The F.B.I.’s job is to investigate, not to influence the outcome of an election.

That is why the F.B.I. presumably would keep those aspects of an investigation confidential until after the election. The usual penalty for a violation is termination of federal employment.

And that is why, on Saturday, I filed a complaint against the F.B.I. with the Office of Special Counsel, which investigates Hatch Act violations, and with the Office of Government Ethics. I have spent much of my career working on government ethics and lawyers’ ethics, including two and a half years as the chief White House ethics lawyer for President George W. Bush, and I never thought that the F.B.I. could be dragged into a political circus surrounding one of its investigations.

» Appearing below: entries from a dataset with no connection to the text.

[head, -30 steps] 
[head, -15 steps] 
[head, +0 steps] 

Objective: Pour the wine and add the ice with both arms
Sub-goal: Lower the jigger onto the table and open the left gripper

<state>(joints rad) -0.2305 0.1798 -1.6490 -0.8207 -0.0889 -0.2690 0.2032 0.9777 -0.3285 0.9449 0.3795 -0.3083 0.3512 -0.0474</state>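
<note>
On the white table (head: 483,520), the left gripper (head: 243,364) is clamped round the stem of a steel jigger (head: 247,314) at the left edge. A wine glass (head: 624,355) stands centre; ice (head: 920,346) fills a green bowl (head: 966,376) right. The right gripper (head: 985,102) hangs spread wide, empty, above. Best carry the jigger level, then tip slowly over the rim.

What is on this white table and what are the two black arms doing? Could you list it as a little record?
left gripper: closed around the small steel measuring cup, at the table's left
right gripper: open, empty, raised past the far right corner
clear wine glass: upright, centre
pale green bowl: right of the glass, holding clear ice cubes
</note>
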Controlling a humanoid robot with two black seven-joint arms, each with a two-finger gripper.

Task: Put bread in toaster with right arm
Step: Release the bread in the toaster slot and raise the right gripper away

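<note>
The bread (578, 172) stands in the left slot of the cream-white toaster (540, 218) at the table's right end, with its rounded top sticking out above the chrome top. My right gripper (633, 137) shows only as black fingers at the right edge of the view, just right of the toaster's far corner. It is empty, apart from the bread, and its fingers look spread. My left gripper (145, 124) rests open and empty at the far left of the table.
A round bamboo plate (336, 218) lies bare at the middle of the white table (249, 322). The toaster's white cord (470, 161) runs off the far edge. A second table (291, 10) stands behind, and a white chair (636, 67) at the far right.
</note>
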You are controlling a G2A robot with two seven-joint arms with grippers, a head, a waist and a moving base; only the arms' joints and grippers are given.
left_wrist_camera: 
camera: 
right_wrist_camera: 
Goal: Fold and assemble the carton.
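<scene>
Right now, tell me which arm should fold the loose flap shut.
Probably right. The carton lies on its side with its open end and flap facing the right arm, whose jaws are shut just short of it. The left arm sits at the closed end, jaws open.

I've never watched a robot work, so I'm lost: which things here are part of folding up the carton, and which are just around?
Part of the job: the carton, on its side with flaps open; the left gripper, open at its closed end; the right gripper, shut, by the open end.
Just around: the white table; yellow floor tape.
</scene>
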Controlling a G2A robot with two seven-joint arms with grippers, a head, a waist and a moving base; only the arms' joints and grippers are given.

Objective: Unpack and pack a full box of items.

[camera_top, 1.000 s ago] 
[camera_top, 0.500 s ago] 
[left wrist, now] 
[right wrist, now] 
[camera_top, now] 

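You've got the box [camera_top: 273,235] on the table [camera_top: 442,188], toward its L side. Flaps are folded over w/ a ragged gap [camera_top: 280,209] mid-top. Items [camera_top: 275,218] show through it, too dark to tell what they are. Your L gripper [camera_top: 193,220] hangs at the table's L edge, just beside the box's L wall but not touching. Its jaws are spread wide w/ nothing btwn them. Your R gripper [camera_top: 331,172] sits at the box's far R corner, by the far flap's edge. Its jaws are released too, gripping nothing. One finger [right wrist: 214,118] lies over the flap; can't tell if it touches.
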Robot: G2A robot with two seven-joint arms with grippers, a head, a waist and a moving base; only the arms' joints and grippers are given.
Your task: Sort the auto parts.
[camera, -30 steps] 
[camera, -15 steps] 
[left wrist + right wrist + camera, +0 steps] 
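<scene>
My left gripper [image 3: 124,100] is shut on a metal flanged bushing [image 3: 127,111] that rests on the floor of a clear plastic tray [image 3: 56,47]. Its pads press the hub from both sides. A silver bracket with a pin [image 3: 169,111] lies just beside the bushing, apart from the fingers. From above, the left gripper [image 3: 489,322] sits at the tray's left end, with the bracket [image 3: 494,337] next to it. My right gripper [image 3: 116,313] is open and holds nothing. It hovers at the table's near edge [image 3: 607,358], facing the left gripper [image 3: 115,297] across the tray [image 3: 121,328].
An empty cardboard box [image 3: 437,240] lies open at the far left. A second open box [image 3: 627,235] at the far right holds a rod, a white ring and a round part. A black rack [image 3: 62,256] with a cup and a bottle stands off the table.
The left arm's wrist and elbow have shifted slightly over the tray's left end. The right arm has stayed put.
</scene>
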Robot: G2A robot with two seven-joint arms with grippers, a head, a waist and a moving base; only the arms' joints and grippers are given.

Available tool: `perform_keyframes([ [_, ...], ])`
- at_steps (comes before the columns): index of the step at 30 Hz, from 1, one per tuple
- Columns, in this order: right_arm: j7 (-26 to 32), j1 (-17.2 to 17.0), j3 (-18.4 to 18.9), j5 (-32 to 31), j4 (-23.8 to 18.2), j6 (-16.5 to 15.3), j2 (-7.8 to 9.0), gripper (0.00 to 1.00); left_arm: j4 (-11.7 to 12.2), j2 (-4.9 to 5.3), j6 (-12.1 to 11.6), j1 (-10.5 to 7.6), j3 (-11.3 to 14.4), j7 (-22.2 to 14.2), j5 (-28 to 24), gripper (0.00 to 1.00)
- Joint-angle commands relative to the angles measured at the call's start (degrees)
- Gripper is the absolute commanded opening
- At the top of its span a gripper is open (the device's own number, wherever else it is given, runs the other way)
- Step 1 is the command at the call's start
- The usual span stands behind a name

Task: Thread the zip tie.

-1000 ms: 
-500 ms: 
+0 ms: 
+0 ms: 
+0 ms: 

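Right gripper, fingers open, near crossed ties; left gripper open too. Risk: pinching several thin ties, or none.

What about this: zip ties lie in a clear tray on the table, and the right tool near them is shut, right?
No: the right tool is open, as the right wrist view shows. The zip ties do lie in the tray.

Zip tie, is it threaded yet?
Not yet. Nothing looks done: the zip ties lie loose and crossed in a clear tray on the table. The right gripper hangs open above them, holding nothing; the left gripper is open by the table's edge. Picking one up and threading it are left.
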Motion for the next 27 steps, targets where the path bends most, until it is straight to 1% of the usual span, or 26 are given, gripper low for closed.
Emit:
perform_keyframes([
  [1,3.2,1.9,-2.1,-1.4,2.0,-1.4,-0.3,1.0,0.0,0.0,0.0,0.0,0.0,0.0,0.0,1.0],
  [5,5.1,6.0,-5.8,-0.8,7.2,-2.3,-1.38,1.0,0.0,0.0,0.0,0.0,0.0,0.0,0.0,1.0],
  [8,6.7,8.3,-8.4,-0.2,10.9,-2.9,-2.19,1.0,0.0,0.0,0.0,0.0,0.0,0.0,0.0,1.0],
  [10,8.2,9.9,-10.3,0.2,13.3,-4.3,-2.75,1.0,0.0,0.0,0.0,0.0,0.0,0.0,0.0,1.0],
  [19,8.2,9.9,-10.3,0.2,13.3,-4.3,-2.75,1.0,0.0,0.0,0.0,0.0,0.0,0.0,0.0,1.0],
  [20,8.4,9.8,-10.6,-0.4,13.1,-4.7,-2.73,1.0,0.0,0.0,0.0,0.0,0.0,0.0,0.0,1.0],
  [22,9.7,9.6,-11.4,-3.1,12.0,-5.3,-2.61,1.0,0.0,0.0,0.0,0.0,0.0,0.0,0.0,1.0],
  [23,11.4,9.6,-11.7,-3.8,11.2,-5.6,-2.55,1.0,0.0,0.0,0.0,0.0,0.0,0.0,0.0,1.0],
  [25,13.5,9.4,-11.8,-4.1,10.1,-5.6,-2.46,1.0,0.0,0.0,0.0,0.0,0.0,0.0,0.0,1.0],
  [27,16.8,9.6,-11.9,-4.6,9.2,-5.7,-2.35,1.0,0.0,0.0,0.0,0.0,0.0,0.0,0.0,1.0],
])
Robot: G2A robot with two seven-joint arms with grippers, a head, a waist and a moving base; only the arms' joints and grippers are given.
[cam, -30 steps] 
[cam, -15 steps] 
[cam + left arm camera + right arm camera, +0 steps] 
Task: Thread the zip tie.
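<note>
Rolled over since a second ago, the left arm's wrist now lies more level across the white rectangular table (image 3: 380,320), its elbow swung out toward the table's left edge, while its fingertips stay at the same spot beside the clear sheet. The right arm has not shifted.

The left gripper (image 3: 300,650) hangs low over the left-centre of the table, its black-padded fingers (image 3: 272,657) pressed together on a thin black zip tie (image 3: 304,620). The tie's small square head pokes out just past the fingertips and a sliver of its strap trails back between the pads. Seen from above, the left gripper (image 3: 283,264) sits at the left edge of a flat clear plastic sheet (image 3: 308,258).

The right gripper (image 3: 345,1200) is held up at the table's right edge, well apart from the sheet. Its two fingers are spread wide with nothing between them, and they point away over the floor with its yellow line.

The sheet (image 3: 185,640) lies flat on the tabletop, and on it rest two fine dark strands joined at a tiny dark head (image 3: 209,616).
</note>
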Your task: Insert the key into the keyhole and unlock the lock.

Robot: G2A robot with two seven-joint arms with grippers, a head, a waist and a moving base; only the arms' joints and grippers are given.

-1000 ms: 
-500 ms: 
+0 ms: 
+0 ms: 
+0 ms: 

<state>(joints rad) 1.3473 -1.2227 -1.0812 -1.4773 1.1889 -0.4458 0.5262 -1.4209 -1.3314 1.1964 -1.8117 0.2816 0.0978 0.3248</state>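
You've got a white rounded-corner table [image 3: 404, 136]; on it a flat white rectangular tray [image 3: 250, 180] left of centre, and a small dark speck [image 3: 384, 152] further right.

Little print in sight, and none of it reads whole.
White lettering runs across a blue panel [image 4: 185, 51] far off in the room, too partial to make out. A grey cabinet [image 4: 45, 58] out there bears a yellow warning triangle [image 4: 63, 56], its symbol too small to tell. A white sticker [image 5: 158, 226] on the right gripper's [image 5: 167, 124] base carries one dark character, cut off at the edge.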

Until this week.

On Clinton Emails, Did the F.B.I. Director Abuse His Power?, Richard W. Painter, New York Times, today


Actually, the idea that materials gathered in a governmental investigation resolved without prosecution should, in the name of transparency, be made known in summary form when relevant for the guidance of voters is quite frightening.

Comey’s mistaken quest for transparency, Donald B. Ayer, Washington Post, today

When I chose the title for this post on Friday, I didn’t expect that people who actually matter—a lot of them, as there are by now—would outright say this.  I’m very happy to have been proved wrong.


UPDATE:  Cool.  (PDF document.)  Also, a cool comment on it at the end of this article.  There’s an incredibly strong consensus that Comey abused his office.  Didn’t expect that.  But it’s happened.

Added 10/30 at 7:13 p.m.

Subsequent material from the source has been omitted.